Look through the records below for the line with "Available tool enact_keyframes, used" and the line with "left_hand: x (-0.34", then return those lines and all lines between, exactly.

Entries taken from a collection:
══════
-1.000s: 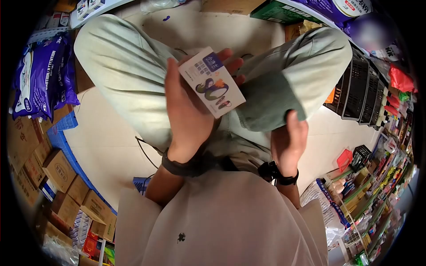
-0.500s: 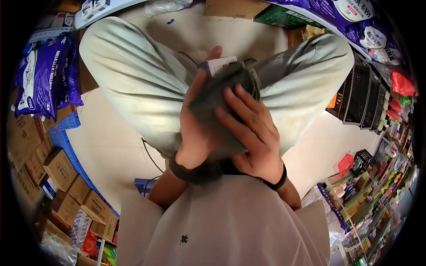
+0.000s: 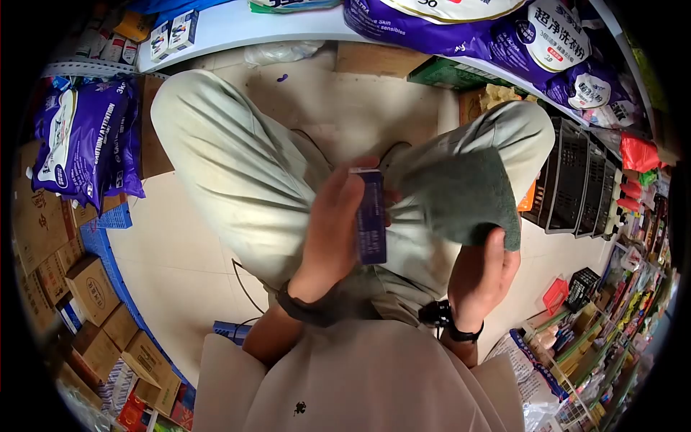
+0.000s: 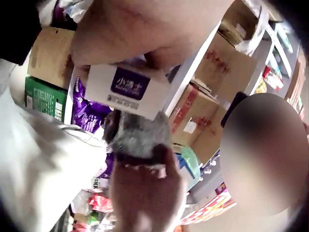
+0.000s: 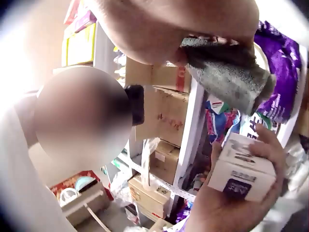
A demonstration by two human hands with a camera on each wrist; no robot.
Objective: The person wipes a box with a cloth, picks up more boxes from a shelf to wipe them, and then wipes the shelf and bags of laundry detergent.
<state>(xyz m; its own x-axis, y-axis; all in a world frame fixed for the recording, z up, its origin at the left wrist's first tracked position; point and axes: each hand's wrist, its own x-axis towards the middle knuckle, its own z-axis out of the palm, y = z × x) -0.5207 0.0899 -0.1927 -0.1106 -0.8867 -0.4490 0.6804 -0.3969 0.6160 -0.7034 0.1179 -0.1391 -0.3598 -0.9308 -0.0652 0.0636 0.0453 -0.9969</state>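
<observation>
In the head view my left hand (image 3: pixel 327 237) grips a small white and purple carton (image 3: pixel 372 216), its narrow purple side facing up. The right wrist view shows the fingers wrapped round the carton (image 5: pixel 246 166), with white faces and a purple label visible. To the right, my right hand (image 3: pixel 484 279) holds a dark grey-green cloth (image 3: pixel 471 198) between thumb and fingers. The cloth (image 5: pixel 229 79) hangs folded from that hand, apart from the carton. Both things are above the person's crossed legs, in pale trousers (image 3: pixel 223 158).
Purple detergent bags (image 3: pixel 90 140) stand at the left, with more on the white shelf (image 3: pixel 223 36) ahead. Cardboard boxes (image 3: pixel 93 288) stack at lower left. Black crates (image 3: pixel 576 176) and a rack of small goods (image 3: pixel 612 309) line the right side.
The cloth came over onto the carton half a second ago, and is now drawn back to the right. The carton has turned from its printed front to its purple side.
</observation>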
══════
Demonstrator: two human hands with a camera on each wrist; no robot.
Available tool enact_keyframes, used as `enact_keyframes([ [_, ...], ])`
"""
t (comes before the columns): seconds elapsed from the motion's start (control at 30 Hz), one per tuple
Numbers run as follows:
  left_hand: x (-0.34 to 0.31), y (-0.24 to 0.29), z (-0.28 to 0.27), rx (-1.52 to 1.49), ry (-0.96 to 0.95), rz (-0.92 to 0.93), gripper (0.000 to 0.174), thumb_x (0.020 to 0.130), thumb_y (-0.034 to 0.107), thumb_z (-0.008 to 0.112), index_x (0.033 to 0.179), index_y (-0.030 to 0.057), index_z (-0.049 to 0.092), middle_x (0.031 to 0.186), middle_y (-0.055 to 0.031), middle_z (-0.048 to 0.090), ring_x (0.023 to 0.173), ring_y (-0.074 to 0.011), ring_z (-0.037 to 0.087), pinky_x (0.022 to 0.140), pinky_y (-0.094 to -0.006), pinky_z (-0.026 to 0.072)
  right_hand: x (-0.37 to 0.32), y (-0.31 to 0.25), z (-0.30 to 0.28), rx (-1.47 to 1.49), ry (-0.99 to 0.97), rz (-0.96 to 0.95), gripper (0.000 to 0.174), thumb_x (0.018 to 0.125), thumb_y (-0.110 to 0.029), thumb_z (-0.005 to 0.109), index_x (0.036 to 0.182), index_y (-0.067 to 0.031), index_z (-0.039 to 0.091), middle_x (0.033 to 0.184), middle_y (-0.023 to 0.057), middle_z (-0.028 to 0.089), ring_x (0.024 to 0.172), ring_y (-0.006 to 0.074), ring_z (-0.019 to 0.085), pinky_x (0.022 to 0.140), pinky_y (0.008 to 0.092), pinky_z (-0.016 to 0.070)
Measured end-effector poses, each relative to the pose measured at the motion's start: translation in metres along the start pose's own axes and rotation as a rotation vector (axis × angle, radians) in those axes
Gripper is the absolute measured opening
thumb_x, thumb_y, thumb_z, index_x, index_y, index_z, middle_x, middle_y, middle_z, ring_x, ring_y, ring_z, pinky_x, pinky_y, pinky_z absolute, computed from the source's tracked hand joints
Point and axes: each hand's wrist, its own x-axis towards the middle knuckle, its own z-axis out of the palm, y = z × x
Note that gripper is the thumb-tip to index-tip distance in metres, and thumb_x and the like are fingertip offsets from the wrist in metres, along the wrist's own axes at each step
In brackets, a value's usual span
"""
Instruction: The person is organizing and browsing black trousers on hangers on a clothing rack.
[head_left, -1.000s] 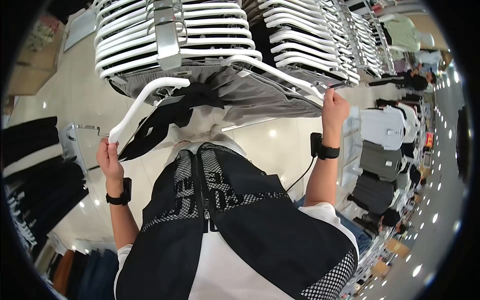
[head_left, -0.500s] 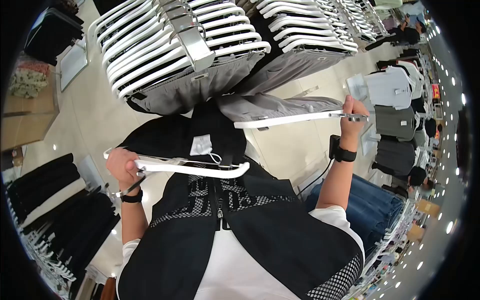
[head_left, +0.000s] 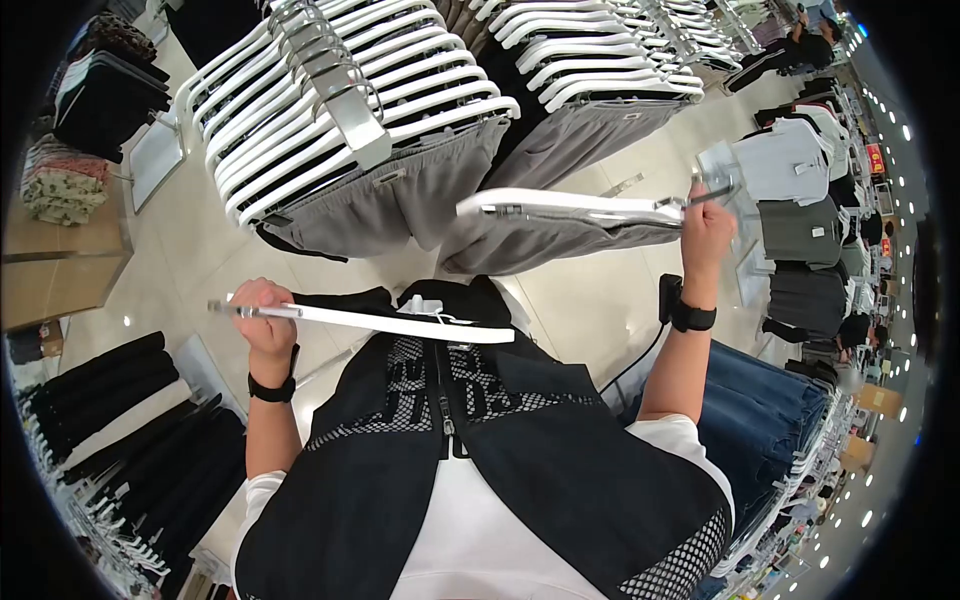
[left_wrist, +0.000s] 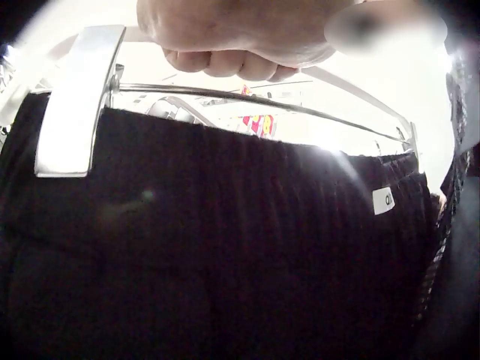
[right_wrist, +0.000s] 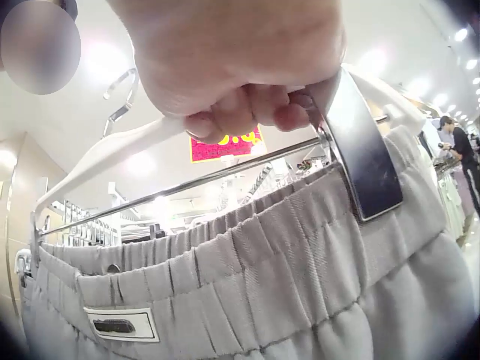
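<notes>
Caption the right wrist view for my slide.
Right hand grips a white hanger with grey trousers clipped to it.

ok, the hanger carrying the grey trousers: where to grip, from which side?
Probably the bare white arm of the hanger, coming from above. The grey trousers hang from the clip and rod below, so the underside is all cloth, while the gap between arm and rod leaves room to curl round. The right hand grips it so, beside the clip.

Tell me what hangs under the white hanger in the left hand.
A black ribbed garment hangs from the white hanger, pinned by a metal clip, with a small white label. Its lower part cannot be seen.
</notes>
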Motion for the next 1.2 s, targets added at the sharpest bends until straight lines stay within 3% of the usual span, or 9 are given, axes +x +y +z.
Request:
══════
> [Written answer]:
Available tool enact_keyframes, used as `enact_keyframes([ [_, ...], ])`
"""
t (comes before the columns): seconds elapsed from the motion's start (control at 30 Hz), one per tuple
Numbers run as follows:
  left_hand: x (-0.34 to 0.31), y (-0.24 to 0.29), z (-0.28 to 0.27), rx (-1.52 to 1.49), ry (-0.96 to 0.95), rz (-0.92 to 0.93), gripper (0.000 to 0.174), thumb_x (0.020 to 0.130), thumb_y (-0.034 to 0.107), thumb_z (-0.008 to 0.112), index_x (0.033 to 0.179), index_y (-0.030 to 0.057), index_z (-0.049 to 0.092), middle_x (0.031 to 0.186), middle_y (-0.055 to 0.031), middle_z (-0.048 to 0.090), ring_x (0.023 to 0.173), ring_y (-0.074 to 0.011), ring_z (-0.037 to 0.087), pinky_x (0.022 to 0.140), pinky_y (-0.094 to -0.006), pinky_z (-0.026 to 0.072)

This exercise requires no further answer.